Le ali a piede invertito rappresentano uno degli argomenti più controversi quando si parla della Fiorentina di Italiano. Ma cosa sono? A che servono? E, soprattutto, come vengono usate?
Quando sento parlare di esterni a piede invertito uno di quegli strani meccanismi di associazioni mnemoniche del mio cervello mi porta inevitabilmente alla finale del mondiale di Messico ‘86, e alla telecronaca della Gialappa’s Band. Per la precisione ad un momento della partita quando Beckembauer diede ordine a Berthold (destro) e Brehme (super sinistro) di scambiarsi le fasce, una bizzarria a cui, secondo il trio di commentatori, i giocatori ovviarono invertendosi gli scarpini, sinistro a destra e viceversa.

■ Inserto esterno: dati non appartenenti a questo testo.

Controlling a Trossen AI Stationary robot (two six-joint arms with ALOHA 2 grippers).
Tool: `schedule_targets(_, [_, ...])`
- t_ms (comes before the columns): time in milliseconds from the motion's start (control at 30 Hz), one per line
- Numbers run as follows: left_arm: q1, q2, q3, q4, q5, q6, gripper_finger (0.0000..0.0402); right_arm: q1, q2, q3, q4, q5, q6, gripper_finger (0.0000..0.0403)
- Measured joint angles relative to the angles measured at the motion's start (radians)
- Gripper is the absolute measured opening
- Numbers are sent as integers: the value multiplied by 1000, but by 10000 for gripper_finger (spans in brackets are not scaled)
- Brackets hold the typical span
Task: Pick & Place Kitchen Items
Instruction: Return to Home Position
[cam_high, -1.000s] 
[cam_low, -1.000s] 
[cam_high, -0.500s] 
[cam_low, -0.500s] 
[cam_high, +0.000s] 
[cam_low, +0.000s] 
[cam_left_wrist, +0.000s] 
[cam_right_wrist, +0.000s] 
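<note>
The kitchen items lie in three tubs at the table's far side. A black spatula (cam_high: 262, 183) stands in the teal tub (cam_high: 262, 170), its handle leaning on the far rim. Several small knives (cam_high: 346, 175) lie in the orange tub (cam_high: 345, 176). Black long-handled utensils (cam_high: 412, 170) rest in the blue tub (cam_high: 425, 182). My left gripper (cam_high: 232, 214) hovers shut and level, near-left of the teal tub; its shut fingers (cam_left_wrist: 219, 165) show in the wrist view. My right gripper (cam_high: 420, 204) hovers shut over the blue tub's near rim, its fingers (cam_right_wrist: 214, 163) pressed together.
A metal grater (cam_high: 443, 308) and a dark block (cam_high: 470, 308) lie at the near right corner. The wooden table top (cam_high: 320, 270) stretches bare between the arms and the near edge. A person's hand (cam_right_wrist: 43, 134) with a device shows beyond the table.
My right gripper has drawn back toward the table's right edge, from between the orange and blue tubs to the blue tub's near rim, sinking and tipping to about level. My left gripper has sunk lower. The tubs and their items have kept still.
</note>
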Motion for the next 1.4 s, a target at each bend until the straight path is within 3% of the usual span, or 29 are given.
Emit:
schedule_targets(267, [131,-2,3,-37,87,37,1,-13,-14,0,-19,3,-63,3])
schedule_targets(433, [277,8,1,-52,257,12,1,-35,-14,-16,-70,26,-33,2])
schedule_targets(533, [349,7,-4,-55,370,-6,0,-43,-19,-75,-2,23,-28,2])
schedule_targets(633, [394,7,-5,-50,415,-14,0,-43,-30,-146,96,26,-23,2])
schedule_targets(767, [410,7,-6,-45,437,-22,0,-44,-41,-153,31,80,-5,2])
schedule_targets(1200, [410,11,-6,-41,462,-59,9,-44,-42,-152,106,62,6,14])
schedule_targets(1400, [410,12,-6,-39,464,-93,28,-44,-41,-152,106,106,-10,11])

Erano tempi diversi e un diverso calcio in cui un mancino a destra e un destro a sinistra erano considerate, se non proprio eresie, delle concessioni alla follia di qualche allenatore, delle fisse dettate forse dalla scaramanzia più che dalla dogmatica logica del gioco del pallone. Ma in più di trent’anni il calcio ha subìto delle mutazioni profonde. C’è stato uno studio continuo dello spazio e della copertura di questo, generazioni di allenatori hanno lasciato in dote intuizioni che sono andate a modificare e a ridisegnare il modo di stare in campo di una squadra di calcio. Lo spazio è diventato importante quasi più del pallone perché è dominando lo spazio che il pallone torna da te ed è perdendo lo spazio che perdi anche il pallone. E logicamente per dominare lo spazio devi lavorare anche per toglierlo all’avversario.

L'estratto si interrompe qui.